**ACTION ITEM**
What lines below include the string "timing"? Pick them out and copy them.

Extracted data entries
>>>>
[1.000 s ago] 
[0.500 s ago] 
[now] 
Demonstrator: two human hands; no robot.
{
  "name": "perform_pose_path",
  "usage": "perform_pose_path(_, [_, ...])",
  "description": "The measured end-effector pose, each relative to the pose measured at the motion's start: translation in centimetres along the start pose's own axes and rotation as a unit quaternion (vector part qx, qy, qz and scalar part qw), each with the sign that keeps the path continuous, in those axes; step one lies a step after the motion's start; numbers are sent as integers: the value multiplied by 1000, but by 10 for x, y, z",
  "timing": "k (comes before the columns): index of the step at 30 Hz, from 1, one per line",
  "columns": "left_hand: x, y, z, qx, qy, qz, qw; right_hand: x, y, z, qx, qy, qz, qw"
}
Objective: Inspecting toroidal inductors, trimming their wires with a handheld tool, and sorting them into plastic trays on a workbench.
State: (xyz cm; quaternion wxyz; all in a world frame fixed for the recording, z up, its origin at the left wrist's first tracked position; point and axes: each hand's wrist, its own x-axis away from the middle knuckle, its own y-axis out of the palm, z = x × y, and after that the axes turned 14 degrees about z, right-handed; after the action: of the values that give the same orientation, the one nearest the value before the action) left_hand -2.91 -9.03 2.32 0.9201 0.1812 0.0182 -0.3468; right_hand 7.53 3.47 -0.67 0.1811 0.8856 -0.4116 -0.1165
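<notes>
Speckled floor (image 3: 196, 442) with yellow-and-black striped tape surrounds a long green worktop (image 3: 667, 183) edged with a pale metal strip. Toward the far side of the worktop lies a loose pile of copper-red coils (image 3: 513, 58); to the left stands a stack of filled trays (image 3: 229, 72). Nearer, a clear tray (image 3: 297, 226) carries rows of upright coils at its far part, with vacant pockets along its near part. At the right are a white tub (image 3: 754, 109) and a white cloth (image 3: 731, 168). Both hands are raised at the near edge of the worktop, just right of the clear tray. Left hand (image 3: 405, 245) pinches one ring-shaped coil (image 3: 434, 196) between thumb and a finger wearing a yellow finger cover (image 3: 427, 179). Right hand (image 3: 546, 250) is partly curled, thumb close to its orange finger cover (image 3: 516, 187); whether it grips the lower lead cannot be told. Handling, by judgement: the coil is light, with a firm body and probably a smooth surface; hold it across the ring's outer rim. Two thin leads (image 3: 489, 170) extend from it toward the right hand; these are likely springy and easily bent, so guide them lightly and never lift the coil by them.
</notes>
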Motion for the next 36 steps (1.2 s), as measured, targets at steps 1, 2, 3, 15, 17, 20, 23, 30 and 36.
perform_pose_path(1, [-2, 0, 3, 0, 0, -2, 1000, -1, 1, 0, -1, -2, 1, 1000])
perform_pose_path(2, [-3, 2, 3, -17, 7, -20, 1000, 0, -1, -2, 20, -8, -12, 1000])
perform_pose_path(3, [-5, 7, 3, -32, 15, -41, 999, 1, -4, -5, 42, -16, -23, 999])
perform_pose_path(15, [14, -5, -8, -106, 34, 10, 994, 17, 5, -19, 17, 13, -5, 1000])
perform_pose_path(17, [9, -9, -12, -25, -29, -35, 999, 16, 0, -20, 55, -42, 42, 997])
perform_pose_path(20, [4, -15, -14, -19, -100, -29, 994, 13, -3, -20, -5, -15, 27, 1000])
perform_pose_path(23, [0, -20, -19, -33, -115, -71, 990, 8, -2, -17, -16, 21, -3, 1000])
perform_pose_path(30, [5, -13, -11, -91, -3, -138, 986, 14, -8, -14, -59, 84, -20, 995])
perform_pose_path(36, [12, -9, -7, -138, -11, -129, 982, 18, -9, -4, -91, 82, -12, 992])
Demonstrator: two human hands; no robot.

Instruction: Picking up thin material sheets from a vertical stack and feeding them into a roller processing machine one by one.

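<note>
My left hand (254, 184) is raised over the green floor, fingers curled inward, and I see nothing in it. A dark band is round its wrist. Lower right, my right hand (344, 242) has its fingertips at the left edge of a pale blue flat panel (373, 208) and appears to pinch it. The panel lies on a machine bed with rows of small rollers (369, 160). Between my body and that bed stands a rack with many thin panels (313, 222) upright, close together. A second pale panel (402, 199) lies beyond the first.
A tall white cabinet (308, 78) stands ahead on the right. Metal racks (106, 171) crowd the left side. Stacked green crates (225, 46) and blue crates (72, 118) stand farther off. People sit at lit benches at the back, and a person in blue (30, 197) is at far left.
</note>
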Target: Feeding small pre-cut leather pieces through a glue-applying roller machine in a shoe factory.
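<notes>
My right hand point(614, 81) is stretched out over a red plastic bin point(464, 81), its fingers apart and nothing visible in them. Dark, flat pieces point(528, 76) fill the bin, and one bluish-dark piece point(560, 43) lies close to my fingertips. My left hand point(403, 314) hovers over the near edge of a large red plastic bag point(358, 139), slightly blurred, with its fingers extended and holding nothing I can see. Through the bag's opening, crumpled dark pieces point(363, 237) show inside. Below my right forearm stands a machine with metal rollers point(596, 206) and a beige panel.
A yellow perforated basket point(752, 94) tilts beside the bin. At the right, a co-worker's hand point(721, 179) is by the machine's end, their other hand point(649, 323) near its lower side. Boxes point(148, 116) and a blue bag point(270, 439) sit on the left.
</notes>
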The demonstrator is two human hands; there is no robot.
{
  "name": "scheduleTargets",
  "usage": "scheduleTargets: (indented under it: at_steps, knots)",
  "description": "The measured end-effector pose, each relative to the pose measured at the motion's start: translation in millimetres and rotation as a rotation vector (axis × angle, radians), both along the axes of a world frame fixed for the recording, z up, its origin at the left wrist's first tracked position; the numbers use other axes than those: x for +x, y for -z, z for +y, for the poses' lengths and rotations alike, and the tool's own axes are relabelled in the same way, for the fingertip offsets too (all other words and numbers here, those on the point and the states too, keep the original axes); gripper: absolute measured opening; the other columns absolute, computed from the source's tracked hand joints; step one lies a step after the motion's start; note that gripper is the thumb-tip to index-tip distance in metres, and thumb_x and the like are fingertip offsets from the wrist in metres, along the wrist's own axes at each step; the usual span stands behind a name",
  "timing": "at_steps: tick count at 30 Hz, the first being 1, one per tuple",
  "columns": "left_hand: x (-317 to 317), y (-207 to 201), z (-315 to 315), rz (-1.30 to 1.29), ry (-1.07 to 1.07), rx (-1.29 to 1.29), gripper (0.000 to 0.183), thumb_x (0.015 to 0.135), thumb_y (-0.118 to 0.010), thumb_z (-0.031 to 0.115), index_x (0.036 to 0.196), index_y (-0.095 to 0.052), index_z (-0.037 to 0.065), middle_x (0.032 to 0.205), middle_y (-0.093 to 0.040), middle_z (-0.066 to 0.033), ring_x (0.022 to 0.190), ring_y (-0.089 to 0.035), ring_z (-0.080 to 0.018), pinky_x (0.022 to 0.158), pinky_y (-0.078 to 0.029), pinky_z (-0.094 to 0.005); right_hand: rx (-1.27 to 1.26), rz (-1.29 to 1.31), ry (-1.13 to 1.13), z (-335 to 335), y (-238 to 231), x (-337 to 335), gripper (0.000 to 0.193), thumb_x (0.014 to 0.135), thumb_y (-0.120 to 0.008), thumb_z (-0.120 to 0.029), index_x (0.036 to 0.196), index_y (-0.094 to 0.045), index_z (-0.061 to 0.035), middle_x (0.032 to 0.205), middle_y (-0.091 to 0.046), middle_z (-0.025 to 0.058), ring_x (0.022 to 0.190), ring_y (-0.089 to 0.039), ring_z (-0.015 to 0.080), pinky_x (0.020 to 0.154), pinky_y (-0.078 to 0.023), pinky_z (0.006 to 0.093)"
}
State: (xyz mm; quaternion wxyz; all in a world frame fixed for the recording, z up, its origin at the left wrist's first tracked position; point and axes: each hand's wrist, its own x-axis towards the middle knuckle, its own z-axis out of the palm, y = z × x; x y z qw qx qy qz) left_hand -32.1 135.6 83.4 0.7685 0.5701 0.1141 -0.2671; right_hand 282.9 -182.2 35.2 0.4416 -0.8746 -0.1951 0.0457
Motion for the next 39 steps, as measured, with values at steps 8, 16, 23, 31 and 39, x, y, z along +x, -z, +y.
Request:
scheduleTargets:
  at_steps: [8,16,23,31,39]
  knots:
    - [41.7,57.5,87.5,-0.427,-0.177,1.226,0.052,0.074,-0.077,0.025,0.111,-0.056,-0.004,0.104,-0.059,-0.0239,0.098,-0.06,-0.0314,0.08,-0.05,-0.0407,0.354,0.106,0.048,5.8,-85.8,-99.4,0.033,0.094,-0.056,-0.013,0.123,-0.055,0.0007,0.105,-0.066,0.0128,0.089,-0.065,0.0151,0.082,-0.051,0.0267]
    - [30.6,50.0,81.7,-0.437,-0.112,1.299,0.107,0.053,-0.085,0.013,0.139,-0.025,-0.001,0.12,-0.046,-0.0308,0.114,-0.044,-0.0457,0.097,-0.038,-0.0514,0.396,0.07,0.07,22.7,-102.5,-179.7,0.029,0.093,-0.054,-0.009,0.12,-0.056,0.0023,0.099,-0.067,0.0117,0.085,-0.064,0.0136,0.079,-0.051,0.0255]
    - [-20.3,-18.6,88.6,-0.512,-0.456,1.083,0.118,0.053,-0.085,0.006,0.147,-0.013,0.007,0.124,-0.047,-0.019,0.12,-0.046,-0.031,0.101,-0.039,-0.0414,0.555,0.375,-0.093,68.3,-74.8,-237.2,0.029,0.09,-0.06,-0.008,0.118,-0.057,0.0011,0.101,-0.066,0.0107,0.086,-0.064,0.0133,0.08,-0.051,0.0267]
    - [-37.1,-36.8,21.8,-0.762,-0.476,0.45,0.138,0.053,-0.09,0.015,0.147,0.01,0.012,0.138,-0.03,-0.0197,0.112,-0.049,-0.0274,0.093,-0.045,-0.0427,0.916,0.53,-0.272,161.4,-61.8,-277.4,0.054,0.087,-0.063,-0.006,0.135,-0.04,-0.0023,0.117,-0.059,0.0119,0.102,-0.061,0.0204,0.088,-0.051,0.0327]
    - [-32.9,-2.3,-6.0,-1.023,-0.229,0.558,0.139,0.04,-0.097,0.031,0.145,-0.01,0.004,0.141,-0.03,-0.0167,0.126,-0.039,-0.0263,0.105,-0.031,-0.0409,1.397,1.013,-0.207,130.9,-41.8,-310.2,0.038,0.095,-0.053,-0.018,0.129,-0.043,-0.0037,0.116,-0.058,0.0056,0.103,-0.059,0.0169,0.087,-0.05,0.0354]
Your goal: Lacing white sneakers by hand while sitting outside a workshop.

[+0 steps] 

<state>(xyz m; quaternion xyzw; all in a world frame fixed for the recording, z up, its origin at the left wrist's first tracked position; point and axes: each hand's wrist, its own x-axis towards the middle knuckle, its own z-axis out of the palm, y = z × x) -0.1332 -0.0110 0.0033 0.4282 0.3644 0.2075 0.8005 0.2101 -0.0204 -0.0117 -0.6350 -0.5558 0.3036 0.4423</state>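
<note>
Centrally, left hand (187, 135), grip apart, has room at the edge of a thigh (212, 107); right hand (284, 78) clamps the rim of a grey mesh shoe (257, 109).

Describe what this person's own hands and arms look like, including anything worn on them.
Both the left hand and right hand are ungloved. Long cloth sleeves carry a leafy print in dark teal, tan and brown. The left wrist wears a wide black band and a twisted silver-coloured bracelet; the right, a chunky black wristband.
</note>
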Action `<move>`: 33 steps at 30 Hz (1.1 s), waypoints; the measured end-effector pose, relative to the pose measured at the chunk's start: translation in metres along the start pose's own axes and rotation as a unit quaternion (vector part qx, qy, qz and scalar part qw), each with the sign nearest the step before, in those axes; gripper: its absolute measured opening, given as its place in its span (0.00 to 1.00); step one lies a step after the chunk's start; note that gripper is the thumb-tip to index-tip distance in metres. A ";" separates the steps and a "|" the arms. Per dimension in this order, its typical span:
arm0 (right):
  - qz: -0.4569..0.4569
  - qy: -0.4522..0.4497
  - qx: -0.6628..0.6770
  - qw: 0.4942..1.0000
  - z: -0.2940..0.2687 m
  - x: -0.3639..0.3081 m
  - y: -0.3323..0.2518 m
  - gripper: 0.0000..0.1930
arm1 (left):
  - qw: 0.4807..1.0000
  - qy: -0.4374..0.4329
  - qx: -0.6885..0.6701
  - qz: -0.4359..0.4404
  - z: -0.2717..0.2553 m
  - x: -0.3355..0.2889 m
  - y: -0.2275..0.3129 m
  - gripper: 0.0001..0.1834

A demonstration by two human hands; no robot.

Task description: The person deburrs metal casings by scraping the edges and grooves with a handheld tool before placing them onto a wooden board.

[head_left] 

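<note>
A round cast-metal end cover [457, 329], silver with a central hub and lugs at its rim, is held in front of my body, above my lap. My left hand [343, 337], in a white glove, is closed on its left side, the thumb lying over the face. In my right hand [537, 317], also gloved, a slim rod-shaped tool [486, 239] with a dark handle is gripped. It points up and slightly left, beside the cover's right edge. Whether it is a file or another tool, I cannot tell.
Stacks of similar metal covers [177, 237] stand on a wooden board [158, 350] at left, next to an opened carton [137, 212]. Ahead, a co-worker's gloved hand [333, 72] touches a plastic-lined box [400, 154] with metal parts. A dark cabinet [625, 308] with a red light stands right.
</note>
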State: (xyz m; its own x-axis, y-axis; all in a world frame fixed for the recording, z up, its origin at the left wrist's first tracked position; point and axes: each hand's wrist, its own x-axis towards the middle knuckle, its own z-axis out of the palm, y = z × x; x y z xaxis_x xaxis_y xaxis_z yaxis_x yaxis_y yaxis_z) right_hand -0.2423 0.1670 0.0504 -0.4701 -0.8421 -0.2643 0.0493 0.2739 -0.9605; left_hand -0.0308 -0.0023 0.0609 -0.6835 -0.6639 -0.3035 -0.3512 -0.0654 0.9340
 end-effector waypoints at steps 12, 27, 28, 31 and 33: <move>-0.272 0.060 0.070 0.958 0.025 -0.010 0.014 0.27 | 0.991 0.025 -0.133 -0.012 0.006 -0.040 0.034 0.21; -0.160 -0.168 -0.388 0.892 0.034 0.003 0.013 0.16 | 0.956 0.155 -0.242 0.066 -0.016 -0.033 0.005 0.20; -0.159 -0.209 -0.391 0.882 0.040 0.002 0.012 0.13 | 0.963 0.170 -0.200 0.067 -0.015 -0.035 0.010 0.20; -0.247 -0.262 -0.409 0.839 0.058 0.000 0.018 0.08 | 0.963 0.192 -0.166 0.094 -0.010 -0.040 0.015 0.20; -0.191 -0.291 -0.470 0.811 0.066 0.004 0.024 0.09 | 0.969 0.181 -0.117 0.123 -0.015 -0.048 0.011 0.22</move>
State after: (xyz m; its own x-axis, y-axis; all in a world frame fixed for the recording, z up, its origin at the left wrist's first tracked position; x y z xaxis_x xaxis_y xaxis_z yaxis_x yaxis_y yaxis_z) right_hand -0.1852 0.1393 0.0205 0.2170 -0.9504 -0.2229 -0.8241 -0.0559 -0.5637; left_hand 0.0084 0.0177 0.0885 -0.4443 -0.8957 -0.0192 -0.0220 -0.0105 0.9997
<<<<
**RESULT OF THIS EXERCISE**
  "timing": "k (comes before the columns): index of the step at 30 Hz, from 1, one per line",
  "timing": "at_steps: tick count at 30 Hz, the first being 1, one per tuple",

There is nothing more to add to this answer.